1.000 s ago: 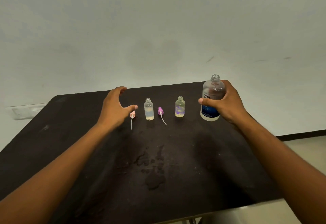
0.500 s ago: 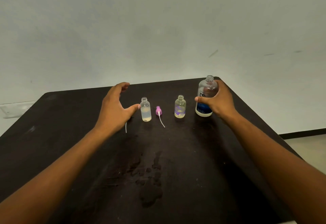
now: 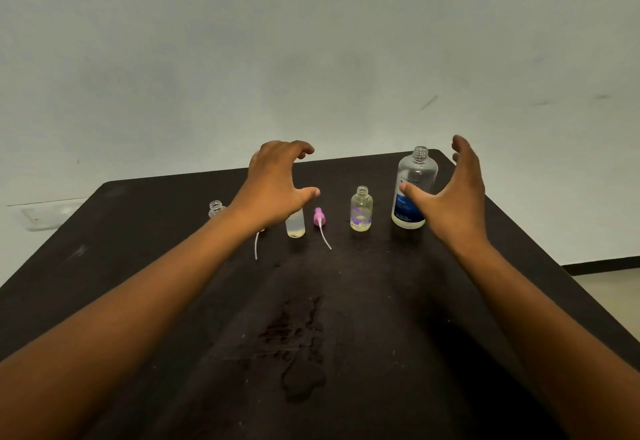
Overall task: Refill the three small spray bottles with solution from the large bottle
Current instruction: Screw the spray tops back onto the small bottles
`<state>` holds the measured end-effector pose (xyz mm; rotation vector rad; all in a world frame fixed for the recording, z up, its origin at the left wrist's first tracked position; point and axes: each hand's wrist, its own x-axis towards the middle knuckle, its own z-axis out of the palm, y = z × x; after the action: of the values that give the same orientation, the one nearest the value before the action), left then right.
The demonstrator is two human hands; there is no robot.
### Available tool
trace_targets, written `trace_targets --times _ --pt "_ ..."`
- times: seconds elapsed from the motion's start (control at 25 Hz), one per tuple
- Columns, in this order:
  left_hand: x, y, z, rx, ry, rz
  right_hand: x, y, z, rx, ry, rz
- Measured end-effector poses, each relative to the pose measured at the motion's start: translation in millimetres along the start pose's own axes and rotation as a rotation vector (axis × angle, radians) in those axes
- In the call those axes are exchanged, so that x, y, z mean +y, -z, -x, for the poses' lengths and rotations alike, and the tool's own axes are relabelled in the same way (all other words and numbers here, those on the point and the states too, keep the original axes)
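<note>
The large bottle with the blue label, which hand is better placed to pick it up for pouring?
Right. The right hand is spread open beside the large bottle, thumb near its label. The left hand hovers over the small bottles, farther away.

The large bottle [image 3: 414, 190] carries a blue label; its white print is too blurred to read.
</note>
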<state>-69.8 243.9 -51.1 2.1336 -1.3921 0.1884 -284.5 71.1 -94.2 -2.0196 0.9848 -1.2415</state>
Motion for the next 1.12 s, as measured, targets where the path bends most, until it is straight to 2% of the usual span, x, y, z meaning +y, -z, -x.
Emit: trace_targets --times 0.08,0.16,0.28,0.4,0.56,0.68,0.88,1.12 --pt "9.4 -5.5 -18.5 -0.13 0.001 -0.157 -15.6 4.6 17.1 0.075 0.159 -0.037" --pt "16.9 -13.9 -35.3 -0.3 -0.017 -0.314 -26.0 -1.4 30.1 0.006 0.207 -0.057" --pt "25.8 -31.0 -56.7 -0.488 -0.049 -0.497 -22.3 -22.2 34.9 -0.15 0.157 -0.005" --pt "25.1 -49.1 -73.9 -0.645 -0.005 -0.622 -10.4 -42.5 30.1 -0.258 0.069 0.046" --pt "15.1 -67.7 -85.6 -0.789 0.046 -0.709 -1.3 -64.5 23.0 -0.353 -0.023 0.131" --pt "13.8 -72.4 -88.4 -0.804 0.033 -0.712 2.4 -75.1 19.6 -0.379 -0.065 0.133" --pt "15.8 -70.0 -87.0 -0.727 -0.022 -0.662 6.2 -81.9 17.7 -0.339 -0.078 0.063" --pt "19.4 -35.1 -69.6 -0.577 -0.099 -0.41 -4.7 -59.3 30.8 -0.289 -0.084 -0.037"
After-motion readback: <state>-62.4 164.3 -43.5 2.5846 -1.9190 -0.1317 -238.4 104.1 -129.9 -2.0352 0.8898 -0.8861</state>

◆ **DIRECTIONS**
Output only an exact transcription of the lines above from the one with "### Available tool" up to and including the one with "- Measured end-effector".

◆ **ANSWER SECTION**
### Available tool
trace_targets, written `trace_targets --times _ --pt "_ ..."`
- times: seconds elapsed from the motion's start (control at 25 Hz), one per tuple
- Columns, in this order:
  left_hand: x, y, z, rx, ry, rz
  right_hand: x, y, z, rx, ry, rz
- Measured end-effector poses, each relative to the pose measured at the motion's start: translation in millimetres along the start pose's own axes and rotation as a rotation vector (axis × angle, radians) in those axes

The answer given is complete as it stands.